EXERCISE GOAL → Check each line of the material below for "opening" and copy those where it appears.

DATA →
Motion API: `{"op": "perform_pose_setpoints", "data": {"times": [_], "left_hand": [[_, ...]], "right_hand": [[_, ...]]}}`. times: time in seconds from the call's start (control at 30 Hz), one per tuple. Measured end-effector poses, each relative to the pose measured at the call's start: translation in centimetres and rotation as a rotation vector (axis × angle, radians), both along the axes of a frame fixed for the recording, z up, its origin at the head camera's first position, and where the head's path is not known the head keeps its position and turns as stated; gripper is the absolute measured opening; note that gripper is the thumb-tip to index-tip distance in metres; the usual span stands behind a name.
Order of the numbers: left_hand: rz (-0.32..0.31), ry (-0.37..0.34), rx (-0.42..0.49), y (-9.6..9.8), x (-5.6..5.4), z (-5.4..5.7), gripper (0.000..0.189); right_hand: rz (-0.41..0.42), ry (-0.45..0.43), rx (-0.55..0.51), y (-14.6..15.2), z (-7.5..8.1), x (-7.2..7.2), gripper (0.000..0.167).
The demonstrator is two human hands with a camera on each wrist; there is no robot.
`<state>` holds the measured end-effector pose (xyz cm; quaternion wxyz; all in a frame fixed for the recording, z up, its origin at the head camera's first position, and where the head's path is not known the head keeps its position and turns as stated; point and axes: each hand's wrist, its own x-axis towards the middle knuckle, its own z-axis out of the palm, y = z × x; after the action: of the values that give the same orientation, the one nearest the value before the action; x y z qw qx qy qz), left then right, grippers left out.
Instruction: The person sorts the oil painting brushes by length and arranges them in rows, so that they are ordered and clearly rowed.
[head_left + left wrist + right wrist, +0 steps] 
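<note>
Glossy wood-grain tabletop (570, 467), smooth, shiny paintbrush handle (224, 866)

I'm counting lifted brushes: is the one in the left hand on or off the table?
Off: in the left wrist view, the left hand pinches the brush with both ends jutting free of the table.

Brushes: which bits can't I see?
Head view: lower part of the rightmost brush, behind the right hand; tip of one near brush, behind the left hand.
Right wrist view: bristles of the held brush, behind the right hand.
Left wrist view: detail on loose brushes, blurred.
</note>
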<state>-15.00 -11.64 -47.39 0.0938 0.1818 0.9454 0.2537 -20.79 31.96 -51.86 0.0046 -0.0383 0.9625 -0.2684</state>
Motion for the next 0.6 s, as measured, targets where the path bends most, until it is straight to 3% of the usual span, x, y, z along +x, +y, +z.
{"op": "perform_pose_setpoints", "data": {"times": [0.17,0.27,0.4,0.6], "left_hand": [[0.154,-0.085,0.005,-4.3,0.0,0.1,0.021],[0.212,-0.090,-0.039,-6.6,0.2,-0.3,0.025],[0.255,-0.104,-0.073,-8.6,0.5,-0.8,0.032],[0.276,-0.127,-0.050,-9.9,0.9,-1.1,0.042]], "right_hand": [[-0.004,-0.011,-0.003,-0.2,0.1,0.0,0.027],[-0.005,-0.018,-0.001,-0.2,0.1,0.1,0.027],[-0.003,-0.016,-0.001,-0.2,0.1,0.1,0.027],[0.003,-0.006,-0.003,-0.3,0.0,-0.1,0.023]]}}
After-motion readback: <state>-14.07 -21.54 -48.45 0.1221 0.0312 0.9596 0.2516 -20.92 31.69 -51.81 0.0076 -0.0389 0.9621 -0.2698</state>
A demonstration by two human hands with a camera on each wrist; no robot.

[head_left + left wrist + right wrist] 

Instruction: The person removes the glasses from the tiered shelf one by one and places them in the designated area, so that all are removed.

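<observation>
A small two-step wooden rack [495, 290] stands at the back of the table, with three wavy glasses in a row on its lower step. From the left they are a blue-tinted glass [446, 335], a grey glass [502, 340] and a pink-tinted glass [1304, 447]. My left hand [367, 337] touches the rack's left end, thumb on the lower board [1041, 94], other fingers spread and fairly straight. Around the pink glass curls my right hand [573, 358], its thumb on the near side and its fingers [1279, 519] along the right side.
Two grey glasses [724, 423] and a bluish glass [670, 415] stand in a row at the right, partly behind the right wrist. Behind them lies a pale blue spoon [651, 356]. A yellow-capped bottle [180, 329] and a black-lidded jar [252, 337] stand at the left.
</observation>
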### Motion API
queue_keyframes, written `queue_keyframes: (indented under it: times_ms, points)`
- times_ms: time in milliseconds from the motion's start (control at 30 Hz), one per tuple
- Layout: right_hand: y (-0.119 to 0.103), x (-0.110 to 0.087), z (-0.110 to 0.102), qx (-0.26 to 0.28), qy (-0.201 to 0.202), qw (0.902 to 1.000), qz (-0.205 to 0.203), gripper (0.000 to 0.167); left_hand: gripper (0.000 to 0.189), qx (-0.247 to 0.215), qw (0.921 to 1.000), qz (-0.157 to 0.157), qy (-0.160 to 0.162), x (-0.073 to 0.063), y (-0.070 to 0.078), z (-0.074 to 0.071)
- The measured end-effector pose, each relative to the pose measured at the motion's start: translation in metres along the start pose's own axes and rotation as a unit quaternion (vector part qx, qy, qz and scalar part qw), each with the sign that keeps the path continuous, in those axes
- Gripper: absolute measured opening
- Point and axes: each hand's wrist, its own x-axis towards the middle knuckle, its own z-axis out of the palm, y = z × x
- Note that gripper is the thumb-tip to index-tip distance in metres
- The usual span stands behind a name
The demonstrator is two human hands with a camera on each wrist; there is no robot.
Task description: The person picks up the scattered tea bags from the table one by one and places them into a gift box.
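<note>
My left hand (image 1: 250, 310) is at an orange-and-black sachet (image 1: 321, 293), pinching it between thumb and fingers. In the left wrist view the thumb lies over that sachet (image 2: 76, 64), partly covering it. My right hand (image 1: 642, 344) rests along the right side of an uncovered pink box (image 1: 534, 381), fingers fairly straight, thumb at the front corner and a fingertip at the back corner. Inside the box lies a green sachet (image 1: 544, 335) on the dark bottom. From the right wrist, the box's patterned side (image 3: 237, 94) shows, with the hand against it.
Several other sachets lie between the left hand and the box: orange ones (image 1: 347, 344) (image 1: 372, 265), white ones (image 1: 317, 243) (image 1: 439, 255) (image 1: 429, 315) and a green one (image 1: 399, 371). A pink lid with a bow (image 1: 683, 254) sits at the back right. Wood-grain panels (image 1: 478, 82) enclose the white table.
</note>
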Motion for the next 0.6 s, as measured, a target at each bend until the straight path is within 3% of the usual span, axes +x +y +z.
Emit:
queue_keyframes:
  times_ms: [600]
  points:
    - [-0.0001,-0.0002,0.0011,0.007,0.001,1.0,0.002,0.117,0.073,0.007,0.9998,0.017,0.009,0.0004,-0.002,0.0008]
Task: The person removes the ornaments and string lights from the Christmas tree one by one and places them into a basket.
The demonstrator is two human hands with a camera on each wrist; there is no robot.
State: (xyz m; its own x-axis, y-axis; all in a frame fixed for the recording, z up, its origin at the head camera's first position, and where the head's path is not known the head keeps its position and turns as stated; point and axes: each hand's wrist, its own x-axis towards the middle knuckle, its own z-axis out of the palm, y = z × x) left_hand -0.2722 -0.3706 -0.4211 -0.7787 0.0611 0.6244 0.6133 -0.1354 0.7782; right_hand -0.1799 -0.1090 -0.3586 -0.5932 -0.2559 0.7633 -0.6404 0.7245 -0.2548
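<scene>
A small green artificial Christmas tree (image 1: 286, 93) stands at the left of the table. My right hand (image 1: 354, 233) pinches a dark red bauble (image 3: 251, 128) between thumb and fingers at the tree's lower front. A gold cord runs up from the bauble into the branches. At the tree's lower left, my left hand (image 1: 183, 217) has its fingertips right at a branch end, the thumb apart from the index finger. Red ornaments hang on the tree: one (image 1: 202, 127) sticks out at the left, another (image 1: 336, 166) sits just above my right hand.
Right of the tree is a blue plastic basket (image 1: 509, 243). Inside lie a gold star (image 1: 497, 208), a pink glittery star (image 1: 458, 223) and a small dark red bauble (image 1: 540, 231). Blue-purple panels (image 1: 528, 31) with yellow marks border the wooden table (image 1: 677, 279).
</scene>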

TASK OUTPUT →
Motion API: `{"op": "perform_pose_setpoints", "data": {"times": [_], "left_hand": [[_, ...]], "right_hand": [[_, ...]]}}`. times: time in seconds from the call's start (control at 30 Hz), one per tuple. Measured end-effector poses, each relative to the pose measured at the call's start: translation in centimetres and rotation as a rotation vector (axis × angle, radians), both along the axes of a frame fixed for the recording, z up, its origin at the head camera's first position, and where the head's path is not known the head keeps its position and turns as stated; gripper is the absolute measured opening; note that gripper is the thumb-tip to index-tip distance in metres; the usual span stands behind a name.
- Gripper: absolute measured opening

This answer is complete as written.